Subhash Chand Gupta, Shripal Vijayvargiya, Vandana Bhattacharjee

Abstract

This paper explores the deep learning-based classification of Brain Tumors using MRI (Magnetic Resonance Imaging) images. Brain tumors are characterized by abnormal and fast-growing tissues in the brain leading to severe health risks and require accurate and timely diagnosis for effective treatment. MRI is non-invasive radiation free technique commonly used to capture high-resolution images of body parts. Manual interpretation of these images is slow process and dependent on radiologists’ expertise.

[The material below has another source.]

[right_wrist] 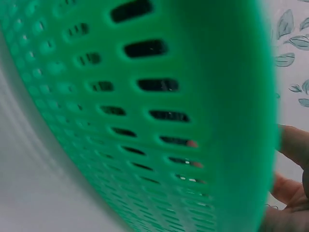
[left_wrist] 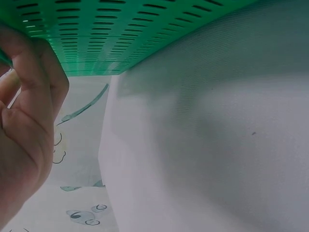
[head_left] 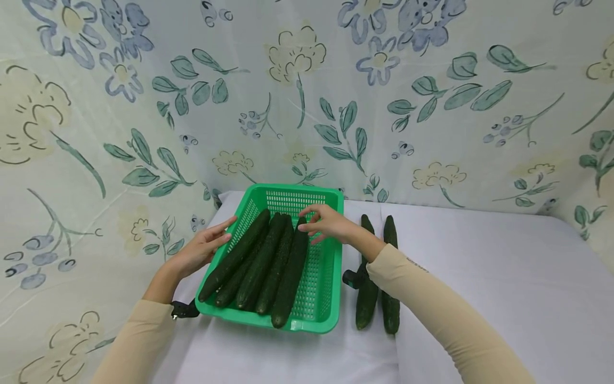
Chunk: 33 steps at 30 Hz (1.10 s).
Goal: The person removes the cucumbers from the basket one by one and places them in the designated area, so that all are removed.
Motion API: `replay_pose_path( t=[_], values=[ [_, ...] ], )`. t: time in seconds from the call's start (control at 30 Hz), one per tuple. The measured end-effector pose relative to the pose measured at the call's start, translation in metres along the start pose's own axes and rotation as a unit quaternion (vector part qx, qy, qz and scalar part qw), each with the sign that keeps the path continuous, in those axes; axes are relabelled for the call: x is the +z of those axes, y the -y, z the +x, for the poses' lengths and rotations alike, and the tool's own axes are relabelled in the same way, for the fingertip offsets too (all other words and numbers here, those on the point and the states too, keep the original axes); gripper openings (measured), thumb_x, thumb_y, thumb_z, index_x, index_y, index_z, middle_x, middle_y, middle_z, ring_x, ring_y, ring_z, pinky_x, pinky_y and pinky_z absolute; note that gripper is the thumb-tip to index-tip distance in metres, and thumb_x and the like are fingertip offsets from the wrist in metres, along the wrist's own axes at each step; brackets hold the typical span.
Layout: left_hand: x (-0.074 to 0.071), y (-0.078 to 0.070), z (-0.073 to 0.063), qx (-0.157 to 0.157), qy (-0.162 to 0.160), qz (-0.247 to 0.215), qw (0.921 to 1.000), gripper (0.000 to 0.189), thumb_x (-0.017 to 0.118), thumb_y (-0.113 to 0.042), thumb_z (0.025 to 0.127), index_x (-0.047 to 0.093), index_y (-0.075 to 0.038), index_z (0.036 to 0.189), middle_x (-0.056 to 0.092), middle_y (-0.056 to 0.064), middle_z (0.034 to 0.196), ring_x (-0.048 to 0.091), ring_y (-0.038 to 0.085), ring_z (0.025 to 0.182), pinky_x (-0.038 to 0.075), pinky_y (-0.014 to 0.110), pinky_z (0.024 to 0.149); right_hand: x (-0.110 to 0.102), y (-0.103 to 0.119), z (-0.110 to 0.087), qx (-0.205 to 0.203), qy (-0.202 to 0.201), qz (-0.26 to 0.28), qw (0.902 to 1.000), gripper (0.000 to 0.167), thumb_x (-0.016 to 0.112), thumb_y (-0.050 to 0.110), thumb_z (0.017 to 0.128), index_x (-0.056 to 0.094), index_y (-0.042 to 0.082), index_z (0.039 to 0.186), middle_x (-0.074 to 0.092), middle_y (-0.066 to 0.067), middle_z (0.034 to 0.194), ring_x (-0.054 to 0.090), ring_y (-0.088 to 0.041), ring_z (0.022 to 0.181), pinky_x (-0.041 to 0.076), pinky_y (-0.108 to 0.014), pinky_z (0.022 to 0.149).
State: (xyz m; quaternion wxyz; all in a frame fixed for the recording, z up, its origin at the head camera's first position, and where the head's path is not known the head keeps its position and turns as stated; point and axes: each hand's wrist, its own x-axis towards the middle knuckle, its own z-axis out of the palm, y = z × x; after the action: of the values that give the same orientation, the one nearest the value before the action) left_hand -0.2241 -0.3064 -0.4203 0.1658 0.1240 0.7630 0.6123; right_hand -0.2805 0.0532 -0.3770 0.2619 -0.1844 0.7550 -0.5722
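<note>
Several long dark-green cucumbers [head_left: 259, 261] lie side by side, lengthwise, in a green slotted plastic basket [head_left: 331, 282]. My left hand [head_left: 203, 248] holds the basket's left side, fingers over the rim; the left wrist view shows the hand [left_wrist: 29, 111] against the slotted outer wall. My right hand [head_left: 328, 224] reaches over the right side, thumb and forefinger about the far tip of the rightmost cucumber [head_left: 291, 277]. That cucumber's near end overlaps the front rim. In the right wrist view, the basket wall [right_wrist: 145, 116] hides most of the right hand [right_wrist: 292, 183].
Two more cucumbers [head_left: 366, 298] [head_left: 390, 282] lie on the white tablecloth [head_left: 479, 266] right of the basket, partly beneath the right forearm. A floral cloth [head_left: 288, 106] hangs behind and to the left. Dark wrist cameras [head_left: 354, 278] are strapped to both wrists.
</note>
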Motion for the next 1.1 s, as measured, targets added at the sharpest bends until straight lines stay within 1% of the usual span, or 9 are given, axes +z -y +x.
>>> replay_pose_path(
  t=[0.17,0.33,0.43,0.47,0.57,0.67,0.8,1.0,1.1],
  values=[
    [-0.001,-0.001,0.0,-0.001,-0.001,-0.002,1.0,0.057,0.046,-0.026,0.108,0.023,-0.023,0.161,0.042,0.019,0.134,0.027,0.011,0.048,0.027,0.034,0.049,0.008,-0.002,0.002,0.023,0.009,-0.01,0.9997,0.044,0.065,0.004,0.097,0.052,-0.003,0.139,0.05,-0.018,0.095,0.055,-0.048,0.109,0.051,-0.056,0.088],
    [-0.002,0.0,-0.001,0.002,-0.001,0.001,1.0,0.057,0.047,-0.026,0.108,0.024,-0.023,0.161,0.037,0.015,0.144,0.024,0.012,0.047,0.029,0.029,0.048,0.016,-0.005,0.003,0.055,0.002,-0.008,0.9985,0.05,0.067,0.004,0.096,0.049,-0.004,0.141,0.05,-0.017,0.097,0.058,-0.032,0.089,0.051,-0.055,0.088],
    [-0.001,0.001,-0.001,0.001,-0.004,0.003,1.0,0.057,0.047,-0.026,0.108,0.025,-0.023,0.161,0.048,0.01,0.124,0.023,0.012,0.046,0.029,0.028,0.047,0.019,-0.006,0.003,0.072,0.0,-0.003,0.9974,0.053,0.068,0.004,0.095,0.047,-0.002,0.144,0.05,-0.023,0.111,0.059,-0.033,0.095,0.052,-0.053,0.088],
    [-0.001,0.001,-0.002,0.0,-0.005,0.004,1.0,0.057,0.047,-0.026,0.108,0.025,-0.023,0.16,0.05,0.007,0.109,0.023,0.012,0.046,0.029,0.029,0.047,0.02,-0.006,0.003,0.076,0.001,-0.002,0.9971,0.053,0.068,0.004,0.096,0.047,-0.002,0.144,0.048,-0.026,0.119,0.059,-0.036,0.103,0.052,-0.053,0.088],
    [-0.001,0.003,-0.002,0.0,-0.003,0.002,1.0,0.057,0.047,-0.026,0.108,0.025,-0.023,0.16,0.044,0.006,0.092,0.022,0.012,0.045,0.026,0.032,0.046,0.023,-0.006,0.001,0.091,0.004,0.008,0.9958,0.055,0.067,0.005,0.096,0.046,0.0,0.146,0.034,-0.029,0.144,0.052,-0.045,0.119,0.053,-0.053,0.087],
    [0.0,0.005,-0.002,0.004,-0.002,0.003,1.0,0.057,0.047,-0.025,0.108,0.025,-0.022,0.161,0.051,0.011,0.117,0.022,0.012,0.044,0.025,0.033,0.045,0.025,-0.007,-0.001,0.103,0.011,0.018,0.9944,0.057,0.068,0.005,0.096,0.043,0.001,0.147,0.017,-0.026,0.157,0.047,-0.051,0.125,0.054,-0.051,0.086],
    [-0.001,0.005,-0.002,0.011,-0.001,0.009,0.9999,0.057,0.046,-0.025,0.108,0.024,-0.022,0.161,0.033,0.021,0.149,0.02,0.013,0.043,0.026,0.029,0.044,0.03,-0.007,-0.003,0.108,0.015,0.018,0.9939,0.06,0.067,0.004,0.096,0.04,0.002,0.149,0.012,-0.026,0.159,0.048,-0.054,0.122,0.054,-0.051,0.084],
    [0.0,0.003,-0.001,0.011,0.003,0.005,0.9999,0.057,0.045,-0.024,0.109,0.023,-0.02,0.161,0.033,0.017,0.15,0.022,0.014,0.046,0.028,0.031,0.046,0.036,-0.008,-0.004,0.117,0.007,-0.002,0.9931,0.064,0.066,0.003,0.096,0.035,0.003,0.152,0.016,-0.03,0.157,0.062,-0.049,0.102,0.057,-0.048,0.076],
    [0.001,0.0,-0.001,0.005,0.0,0.006,1.0,0.057,0.046,-0.026,0.109,0.024,-0.022,0.161,0.046,0.012,0.13,0.024,0.012,0.046,0.031,0.029,0.047,0.039,-0.01,-0.003,0.128,0.01,0.005,0.9917,0.073,0.066,0.003,0.096,0.025,0.005,0.156,0.015,-0.033,0.156,0.064,-0.049,0.098,0.057,-0.048,0.074]
  ],
)
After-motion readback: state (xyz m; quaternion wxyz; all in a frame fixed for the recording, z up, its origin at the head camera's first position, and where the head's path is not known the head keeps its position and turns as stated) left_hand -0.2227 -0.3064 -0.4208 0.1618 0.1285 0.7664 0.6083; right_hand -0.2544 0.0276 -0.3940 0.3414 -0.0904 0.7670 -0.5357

Since Deep learning in medical imaging have shown the promising results to automate the interpretation process, we have used in our work a fine-tuned Vision Transformer Model (ViT_B_16) for classification task. We have also modified its MLP head to customize classification into four categories. This model was trained on a publicly available brain MRI dataset from Kaggle [22]. In testing phase, ViT_B_16 achieved accuracy of 97.94% with overall precision, recall and F1-Score 97.91%, 97.76% and 97.79% respectively. The comparison of ViT_B_16 with CNN based models shows the performance superiority of the ViT_B_16 model. This better performance is attributed to vision transformer self-attention mechanism, which captures global image features, unlike CNNs that focus on local spatial features. This highlights the potential of transformer-based architectures for more accurate brain tumor classification.